By Jacob Stockinger
Here we go again!
Madison is barely into its new concert season, and already concert-goers are presented with a Catch-22 — or is it a Hobson’s Choice?
If you are a chamber music fan, you will surely be pleased this weekend. You have the opportunity to hear two excellent string quartets in terrific programs.
(And that doesn’t include the opening concerts of the 28th season of the Oakwood Chamber Players, which are on Saturday night at 7 p.m. at Oakwood Village West and on Sunday afternoon at 1:30 p.m. at the UW Arboretum’s Visitors Center. I will have more to post about the Oakwood Chamber Players on Wednesday.)
But the problem is that, unfortunately, you can’t hear both string quartets perform on Saturday night in their preferred venues.
The Pro Arte String Quartet (below, in a photo by Rick Langer) will perform an intriguing and beautiful program of late Haydn (Op. 103), early Schubert (D. 353) and late Dvorak (Op. 106) at 8 p.m. in Mills Hall as part of the UW Faculty Concert Series.
For more information, visit: www.proartequartet.org
Also on Saturday night, at 7:30 p.m., the Ancora String Quartet, will perform a unusually eclectic and lovely program of Beethoven (Op. 18, No. 5), Mendelssohn (the premiere of four of the recently rediscovered 12 Fugues in a new revised edition) and Schumann (Op. 41, No. 1). The Anchor will play in the Landmark Auditorium of the First Unitarian Society, 900 University Bay Drive. The Ancora (below, in a photo by John Devereux) is artists-in-residence at the FUS.
The Ancora Quartet will also be making a guest appearance on Wisconsin Public Radio’s “Midday” from noon to 1 p.m. onthis Friday, Sept. 14, with host Norman Gilliland. The players will speak about the new edition of the Mendelssohn fugues, and play selections from the recital program.
For more, visit www.ancoraquartet.com
Here are some more details: The Pro Arte concert is FREE. The Ancora concert costs $15 for adults, $12 for seniors and students, and $6 for children under 12, and features a champagne reception at the end.
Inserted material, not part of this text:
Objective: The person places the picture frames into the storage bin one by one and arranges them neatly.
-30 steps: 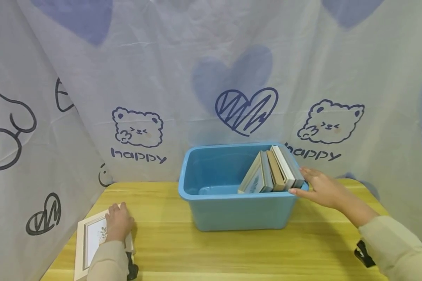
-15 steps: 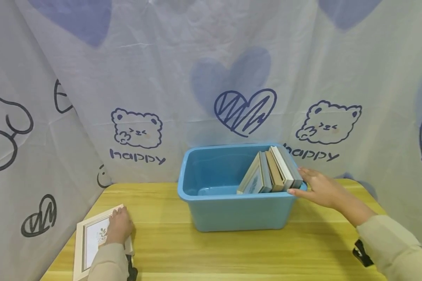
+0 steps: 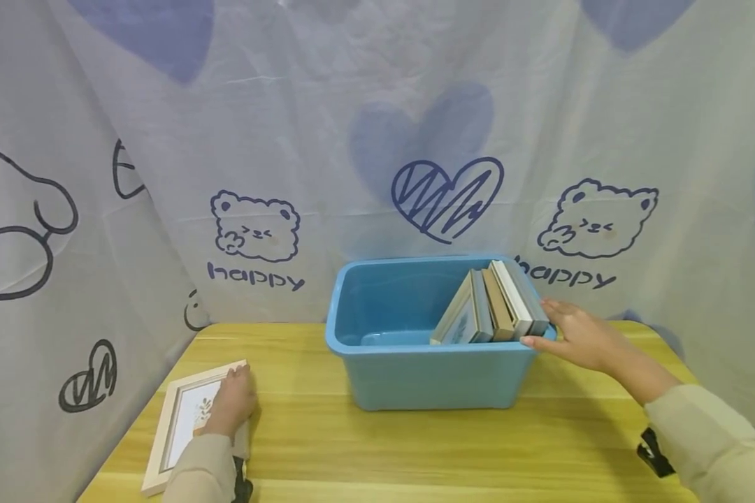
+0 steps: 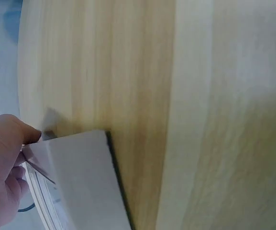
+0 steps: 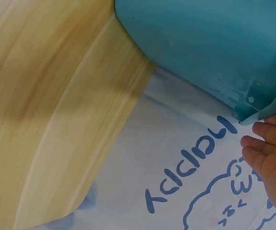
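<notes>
My left hand (image 3: 231,399) holds a pale wooden picture frame (image 3: 157,450) by its far right corner, at the table's left side. Behind the frame's glass is a plant print on white. In the left wrist view, the thumb and fingers pinch the edge of the frame (image 4: 85,184), which is tilted up from the table there. My right hand (image 3: 581,340) rests at the right end of a blue plastic bin (image 3: 437,381), thumb on the near rim. In the right wrist view, its relaxed fingers (image 5: 267,132) touch the rim from outside.
Several picture frames (image 3: 495,305) lean against the bin's right inner wall. The bin stands on a yellow wood-grain table (image 3: 327,454). A white curtain (image 3: 327,126) with hearts and bears hangs behind and to the sides.
The whole head view has shifted slightly. The left hand and the picture frame have moved a little to the right. The right hand stays on the bin's rim.
</notes>
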`<state>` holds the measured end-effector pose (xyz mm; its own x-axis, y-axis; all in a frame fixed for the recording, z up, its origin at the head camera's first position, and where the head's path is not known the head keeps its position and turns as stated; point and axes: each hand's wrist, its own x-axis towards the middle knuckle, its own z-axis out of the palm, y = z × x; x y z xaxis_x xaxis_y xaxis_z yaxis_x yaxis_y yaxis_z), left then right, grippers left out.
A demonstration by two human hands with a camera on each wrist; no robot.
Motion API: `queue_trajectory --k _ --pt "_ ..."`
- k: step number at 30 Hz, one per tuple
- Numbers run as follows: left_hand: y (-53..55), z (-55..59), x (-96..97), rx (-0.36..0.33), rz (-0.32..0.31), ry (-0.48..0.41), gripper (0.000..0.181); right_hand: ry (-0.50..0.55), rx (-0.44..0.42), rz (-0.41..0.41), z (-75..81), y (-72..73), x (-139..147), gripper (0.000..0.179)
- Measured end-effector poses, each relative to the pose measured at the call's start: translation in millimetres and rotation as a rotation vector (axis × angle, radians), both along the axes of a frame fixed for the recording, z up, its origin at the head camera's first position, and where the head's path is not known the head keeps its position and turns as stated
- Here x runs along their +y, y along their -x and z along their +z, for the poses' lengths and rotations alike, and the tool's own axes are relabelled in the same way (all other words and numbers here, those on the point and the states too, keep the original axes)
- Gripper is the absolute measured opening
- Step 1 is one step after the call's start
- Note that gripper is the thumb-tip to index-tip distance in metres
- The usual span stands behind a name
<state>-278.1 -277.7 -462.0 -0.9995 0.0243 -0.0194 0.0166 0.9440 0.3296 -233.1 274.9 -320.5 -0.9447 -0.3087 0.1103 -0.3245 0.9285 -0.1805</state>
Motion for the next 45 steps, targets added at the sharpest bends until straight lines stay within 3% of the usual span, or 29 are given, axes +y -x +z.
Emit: queue_trajectory --k 12,25,32,39,45 --pt "-5.5 5.1 12.7 -0.018 -0.041 -0.034 0.063 0.001 -0.007 -0.004 1.4 -1.0 -0.8 0.086" --pt "-14.5 2.0 22.6 0.006 -0.133 -0.036 0.066 0.005 -0.008 0.003 -0.9 -1.7 0.2 0.085" --pt "-23.1 5.4 28.9 0.018 -0.149 -0.037 0.066 0.001 -0.024 -0.006 -0.6 0.0 -0.9 0.086" --pt "-35.3 8.4 35.2 0.046 -0.231 -0.002 0.065 -0.001 -0.021 0.001 -0.9 -0.9 -0.6 0.086" --pt "-43.2 6.6 40.4 0.044 -0.258 -0.013 0.069 -0.010 -0.020 -0.003 0.4 -0.5 -0.3 0.086"
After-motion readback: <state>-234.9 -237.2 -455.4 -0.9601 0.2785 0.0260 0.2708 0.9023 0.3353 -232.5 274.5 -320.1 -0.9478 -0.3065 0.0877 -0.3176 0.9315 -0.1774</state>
So why do two such fine chamber music groups have to go head-to-head and force fans to choose?
Well, according to what The Ear hears, it has to do with scheduling. That means dates ar dictated by both the availability of the halls or venues and especially by dates that don’t preclude members from fulfilling other obligations to earn a livelihood, such as playing in the Madison Symphony Orchestra and the Wisconsin Chamber Orchestra among other duties.
All that is, of course, understandable.
Still, it is too bad that such a mutually exclusive choice has to be made in a relatively small city filled with musical riches.
But The Ear thinks that there is one possible, if not ideal, solution:
Go the Ancora on Saturday night, then catch the Pro Arte in Wisconsin Public Radio’s “Sunday Afternoon Live From the Chazen Museum” on Sunday afternoon – either live in the limited-seating gallery at the museum, below, or via live broadcast on WPR (88.7 FM, WERN, in the Madison area) – from 12:30 to 2 p.m. (Visit www.wpr.org for details about reservations and seating,)
But really, can’t music groups of all kinds think more about listeners and do more to avoid such conflicts and competition in the future?
What do you think? Leave an opinion in the COMMENT section and maybe it will help eliminate such conflicts in the future.